**INFORMATION SHOWN**

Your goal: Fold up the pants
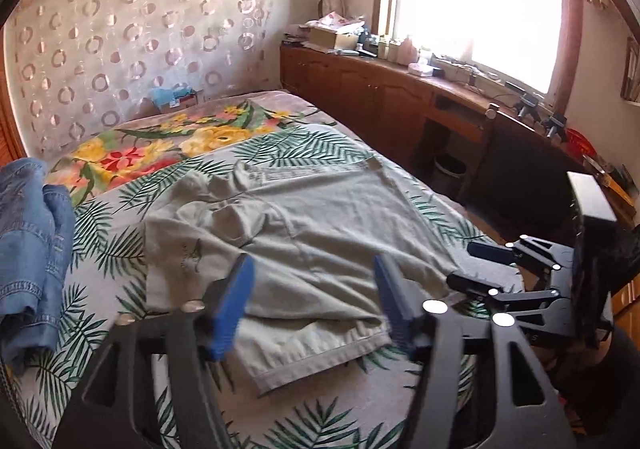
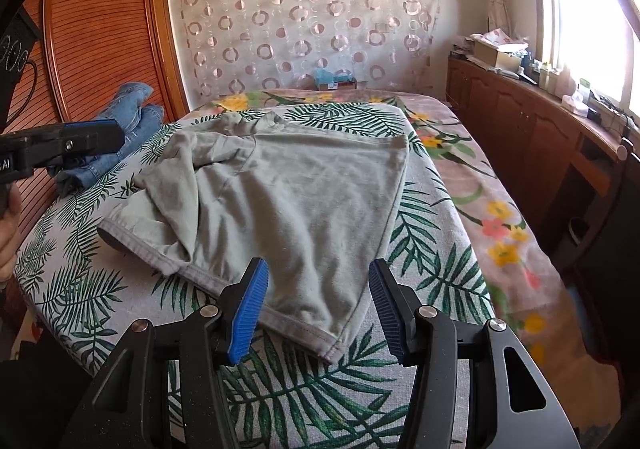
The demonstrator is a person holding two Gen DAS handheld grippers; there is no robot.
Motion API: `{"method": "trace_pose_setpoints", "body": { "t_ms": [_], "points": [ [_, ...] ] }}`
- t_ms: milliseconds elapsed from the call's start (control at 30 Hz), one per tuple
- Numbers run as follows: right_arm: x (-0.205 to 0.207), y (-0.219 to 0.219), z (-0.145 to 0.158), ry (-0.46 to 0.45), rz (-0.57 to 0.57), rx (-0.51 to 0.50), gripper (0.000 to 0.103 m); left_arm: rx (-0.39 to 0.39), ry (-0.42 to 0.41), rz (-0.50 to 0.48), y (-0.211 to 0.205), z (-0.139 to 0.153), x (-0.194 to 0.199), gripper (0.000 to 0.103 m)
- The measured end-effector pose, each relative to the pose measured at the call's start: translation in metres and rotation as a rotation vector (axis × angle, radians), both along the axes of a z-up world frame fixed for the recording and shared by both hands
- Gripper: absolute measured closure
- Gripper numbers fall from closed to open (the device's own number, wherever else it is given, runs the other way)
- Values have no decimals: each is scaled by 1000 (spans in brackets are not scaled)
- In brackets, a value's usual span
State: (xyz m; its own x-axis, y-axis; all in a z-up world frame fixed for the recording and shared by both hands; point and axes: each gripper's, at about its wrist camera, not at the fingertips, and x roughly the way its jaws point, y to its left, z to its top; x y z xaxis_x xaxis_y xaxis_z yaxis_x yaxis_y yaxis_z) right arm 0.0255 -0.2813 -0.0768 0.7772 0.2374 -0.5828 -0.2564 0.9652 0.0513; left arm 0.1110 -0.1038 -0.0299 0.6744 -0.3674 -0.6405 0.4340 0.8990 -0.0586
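Observation:
Pale grey-green pants [image 1: 320, 233] lie spread on the leaf-print bed cover [image 1: 100, 249], rumpled at the waist end toward the wall. My left gripper [image 1: 314, 305] is open and empty, hovering over the near hem. My right gripper [image 2: 318, 309] is open and empty above the near leg corner of the pants [image 2: 296, 201]. The right gripper also shows at the right edge of the left wrist view [image 1: 476, 269]; the left one shows at the left edge of the right wrist view [image 2: 80, 141].
A heap of blue jeans [image 1: 32, 249] lies at the bed's left side, also in the right wrist view [image 2: 120, 129]. A floral blanket [image 2: 500, 217] covers the bed. A wooden cabinet [image 1: 380, 97] with clutter runs under the window. A slatted wooden wardrobe [image 2: 100, 29] stands left.

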Motion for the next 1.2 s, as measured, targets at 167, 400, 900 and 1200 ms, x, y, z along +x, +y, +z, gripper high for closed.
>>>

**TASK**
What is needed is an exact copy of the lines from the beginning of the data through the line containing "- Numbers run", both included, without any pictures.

**RESPONSE**
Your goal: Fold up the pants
The demonstrator is a person holding two Gen DAS handheld grippers; there is no robot.
Motion API: `{"method": "trace_pose_setpoints", "body": { "t_ms": [_], "points": [ [_, ...] ] }}`
- t_ms: milliseconds elapsed from the call's start (control at 30 Hz), one per tuple
- Numbers run as follows: right_arm: x (-0.205 to 0.207), y (-0.219 to 0.219), z (-0.145 to 0.158), ry (-0.46 to 0.45), rz (-0.57 to 0.57), rx (-0.51 to 0.50), gripper (0.000 to 0.103 m); left_arm: rx (-0.39 to 0.39), ry (-0.42 to 0.41), rz (-0.50 to 0.48), y (-0.211 to 0.205), z (-0.139 to 0.153), x (-0.194 to 0.199), gripper (0.000 to 0.103 m)

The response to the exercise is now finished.